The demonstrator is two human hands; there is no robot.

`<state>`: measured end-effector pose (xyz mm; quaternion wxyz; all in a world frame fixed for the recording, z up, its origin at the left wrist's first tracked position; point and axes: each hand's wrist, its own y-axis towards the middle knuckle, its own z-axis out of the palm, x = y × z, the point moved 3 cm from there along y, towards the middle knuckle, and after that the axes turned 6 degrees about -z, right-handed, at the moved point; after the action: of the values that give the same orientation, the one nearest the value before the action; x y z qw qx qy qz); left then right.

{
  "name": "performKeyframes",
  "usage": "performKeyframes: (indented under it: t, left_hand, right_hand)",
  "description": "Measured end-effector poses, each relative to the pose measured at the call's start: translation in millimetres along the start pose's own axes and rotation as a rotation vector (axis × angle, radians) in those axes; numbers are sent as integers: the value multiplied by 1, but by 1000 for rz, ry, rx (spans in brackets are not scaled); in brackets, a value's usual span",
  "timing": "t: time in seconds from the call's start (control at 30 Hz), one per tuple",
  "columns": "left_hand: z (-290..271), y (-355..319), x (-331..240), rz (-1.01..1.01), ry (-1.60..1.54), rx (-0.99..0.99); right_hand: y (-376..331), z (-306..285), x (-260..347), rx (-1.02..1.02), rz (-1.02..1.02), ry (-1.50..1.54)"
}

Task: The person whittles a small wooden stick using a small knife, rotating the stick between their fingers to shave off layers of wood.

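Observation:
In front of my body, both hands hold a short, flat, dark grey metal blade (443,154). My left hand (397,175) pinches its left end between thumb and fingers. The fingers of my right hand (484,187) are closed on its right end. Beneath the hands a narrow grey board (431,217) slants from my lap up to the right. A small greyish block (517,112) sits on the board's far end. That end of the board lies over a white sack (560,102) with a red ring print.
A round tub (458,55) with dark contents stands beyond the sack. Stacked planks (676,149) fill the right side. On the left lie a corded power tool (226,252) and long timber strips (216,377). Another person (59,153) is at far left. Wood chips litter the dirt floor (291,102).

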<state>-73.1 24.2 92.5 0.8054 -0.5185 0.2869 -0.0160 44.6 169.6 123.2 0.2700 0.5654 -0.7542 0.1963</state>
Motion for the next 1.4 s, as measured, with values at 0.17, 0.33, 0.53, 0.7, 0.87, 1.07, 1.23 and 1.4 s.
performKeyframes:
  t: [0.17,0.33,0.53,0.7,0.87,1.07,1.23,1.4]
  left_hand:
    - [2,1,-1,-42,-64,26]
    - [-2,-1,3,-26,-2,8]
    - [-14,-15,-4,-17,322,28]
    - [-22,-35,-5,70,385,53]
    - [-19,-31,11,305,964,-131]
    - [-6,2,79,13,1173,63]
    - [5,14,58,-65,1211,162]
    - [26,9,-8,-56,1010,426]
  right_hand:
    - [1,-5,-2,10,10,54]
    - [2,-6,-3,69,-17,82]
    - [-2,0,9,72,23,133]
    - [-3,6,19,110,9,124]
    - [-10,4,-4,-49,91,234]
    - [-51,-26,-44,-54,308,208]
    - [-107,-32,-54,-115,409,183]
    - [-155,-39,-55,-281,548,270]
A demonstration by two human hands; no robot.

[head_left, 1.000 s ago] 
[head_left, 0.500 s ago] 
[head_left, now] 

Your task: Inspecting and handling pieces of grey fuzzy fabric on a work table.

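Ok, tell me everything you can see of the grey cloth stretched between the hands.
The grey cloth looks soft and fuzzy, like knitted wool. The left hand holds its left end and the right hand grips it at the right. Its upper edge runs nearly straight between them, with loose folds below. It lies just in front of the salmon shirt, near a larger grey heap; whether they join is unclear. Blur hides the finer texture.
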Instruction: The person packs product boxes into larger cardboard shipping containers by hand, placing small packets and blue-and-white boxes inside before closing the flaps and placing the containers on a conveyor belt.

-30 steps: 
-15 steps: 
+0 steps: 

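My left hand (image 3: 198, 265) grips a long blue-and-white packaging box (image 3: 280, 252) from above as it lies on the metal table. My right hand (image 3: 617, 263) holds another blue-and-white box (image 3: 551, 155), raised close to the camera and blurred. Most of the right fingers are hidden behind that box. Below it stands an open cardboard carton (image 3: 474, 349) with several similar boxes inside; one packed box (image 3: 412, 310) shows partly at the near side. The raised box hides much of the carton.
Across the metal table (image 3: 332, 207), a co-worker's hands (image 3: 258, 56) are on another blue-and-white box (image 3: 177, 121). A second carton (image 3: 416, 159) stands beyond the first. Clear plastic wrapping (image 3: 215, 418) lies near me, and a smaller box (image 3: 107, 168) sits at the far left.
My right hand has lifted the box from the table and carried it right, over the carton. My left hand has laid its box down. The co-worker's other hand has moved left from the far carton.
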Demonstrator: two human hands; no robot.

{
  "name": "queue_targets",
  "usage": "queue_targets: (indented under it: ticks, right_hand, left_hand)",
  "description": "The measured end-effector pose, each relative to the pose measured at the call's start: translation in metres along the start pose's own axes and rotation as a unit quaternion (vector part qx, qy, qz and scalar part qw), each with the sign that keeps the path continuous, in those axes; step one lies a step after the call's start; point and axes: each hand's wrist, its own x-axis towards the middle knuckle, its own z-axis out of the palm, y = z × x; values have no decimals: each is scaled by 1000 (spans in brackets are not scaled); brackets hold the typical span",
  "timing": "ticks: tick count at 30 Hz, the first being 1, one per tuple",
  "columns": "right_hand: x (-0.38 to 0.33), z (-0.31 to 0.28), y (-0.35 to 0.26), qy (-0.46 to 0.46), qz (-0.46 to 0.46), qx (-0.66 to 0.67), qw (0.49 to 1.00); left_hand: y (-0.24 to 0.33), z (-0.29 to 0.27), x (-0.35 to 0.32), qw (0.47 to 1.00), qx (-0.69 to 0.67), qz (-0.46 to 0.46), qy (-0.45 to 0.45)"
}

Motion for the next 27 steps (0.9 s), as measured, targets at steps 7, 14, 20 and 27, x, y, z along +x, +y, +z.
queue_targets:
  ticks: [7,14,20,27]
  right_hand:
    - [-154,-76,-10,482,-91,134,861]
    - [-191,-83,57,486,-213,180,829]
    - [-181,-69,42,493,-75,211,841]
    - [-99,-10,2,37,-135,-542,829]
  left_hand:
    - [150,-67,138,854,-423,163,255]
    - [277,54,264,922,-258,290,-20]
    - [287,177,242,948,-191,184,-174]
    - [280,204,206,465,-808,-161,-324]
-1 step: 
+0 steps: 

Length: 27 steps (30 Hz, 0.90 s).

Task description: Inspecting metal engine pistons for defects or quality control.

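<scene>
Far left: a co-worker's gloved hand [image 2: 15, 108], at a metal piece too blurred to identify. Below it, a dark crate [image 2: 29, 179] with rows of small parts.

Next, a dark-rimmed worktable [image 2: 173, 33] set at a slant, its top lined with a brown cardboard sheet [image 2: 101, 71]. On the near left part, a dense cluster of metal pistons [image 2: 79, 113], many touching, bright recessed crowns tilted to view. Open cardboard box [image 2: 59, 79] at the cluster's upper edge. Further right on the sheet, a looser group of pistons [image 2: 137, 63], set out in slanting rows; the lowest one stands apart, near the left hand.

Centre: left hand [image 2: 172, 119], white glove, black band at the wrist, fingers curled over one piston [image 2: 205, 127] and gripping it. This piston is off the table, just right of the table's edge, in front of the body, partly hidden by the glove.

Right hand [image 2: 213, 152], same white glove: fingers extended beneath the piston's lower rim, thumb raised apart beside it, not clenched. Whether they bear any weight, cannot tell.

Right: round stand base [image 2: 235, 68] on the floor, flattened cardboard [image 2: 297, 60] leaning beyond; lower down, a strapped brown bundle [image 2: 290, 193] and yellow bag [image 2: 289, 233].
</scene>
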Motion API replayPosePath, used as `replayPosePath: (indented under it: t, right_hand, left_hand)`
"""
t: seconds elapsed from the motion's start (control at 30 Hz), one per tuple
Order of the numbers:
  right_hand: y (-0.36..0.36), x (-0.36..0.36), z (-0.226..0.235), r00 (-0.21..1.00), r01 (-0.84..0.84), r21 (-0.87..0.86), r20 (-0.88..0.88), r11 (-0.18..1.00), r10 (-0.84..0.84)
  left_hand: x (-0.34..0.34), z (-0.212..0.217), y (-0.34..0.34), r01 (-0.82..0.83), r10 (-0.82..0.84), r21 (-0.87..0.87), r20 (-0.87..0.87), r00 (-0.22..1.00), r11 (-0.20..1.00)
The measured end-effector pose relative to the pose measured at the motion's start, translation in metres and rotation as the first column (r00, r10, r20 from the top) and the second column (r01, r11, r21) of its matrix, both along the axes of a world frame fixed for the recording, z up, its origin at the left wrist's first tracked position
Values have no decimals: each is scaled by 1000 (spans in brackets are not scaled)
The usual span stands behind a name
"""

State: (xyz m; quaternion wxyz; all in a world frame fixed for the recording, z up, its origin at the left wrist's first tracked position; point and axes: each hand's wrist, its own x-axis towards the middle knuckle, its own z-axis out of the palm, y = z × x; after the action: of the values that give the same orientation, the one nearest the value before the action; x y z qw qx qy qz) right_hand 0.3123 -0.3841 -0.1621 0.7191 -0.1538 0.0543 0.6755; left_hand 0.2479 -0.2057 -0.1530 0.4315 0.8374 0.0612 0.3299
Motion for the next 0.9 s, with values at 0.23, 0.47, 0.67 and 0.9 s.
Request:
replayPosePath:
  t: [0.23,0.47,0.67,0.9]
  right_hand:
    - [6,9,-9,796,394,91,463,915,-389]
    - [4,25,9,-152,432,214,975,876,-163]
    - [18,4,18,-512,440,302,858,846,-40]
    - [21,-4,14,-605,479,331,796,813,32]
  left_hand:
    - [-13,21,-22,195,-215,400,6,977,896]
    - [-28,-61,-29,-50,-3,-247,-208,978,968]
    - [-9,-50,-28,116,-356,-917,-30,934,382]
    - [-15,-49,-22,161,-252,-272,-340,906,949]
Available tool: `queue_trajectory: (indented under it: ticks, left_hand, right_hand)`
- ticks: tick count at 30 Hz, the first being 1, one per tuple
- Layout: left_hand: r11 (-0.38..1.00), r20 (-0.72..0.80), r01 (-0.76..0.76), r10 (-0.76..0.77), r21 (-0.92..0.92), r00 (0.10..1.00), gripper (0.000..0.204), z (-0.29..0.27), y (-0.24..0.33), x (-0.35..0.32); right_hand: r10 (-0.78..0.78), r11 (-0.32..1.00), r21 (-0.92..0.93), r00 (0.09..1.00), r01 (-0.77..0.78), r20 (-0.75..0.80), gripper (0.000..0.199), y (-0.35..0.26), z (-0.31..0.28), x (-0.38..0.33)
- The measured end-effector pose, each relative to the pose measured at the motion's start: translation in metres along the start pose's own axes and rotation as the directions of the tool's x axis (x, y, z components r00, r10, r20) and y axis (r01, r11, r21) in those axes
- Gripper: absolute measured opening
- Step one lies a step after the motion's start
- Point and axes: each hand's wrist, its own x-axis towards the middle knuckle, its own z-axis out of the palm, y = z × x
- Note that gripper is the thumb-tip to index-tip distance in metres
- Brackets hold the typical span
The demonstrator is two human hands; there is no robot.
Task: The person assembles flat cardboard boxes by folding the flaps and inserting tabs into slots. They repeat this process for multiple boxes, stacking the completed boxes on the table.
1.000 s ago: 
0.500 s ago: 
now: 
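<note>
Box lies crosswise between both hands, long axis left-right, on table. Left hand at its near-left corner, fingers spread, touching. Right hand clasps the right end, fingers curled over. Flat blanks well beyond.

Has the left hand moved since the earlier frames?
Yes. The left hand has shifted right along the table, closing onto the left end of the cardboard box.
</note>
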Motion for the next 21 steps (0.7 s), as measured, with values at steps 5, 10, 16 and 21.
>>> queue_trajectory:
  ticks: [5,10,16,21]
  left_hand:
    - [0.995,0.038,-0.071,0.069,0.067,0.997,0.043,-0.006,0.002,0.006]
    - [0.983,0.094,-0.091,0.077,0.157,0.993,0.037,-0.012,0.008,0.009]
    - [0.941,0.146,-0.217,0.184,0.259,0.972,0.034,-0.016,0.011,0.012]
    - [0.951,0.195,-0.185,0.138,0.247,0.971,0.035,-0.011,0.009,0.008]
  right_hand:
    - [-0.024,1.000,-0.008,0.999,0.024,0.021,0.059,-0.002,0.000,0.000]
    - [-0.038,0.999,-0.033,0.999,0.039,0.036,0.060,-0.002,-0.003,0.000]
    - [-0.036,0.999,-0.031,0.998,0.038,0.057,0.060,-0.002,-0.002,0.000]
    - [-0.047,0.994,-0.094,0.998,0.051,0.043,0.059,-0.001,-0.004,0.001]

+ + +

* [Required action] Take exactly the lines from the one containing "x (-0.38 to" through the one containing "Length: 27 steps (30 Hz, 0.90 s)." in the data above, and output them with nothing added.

* [Solution]
  "columns": "right_hand: x (-0.38 to 0.33), z (-0.31 to 0.28), y (-0.35 to 0.26), qy (-0.46 to 0.46), qz (-0.46 to 0.46), qx (-0.66 to 0.67), qw (0.49 to 1.00); left_hand: y (-0.24 to 0.33), z (-0.29 to 0.27), x (-0.35 to 0.32), qw (0.47 to 1.00), qx (-0.69 to 0.67), qz (-0.46 to 0.46), qy (-0.45 to 0.45)"
}

Motion for the next 27 steps (0.9 s), as measured, targets at steps 7, 14, 20 and 27, x, y, z along +x, +y, +z.
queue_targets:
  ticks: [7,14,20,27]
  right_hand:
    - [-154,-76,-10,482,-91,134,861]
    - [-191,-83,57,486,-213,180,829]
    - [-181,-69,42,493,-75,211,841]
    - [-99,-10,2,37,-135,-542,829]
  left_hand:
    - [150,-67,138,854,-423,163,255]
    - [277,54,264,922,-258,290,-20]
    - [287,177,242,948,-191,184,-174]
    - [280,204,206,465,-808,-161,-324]
-1 step: 
+0 steps: 

Length: 27 steps (30 Hz, 0.90 s).

This exercise has been completed.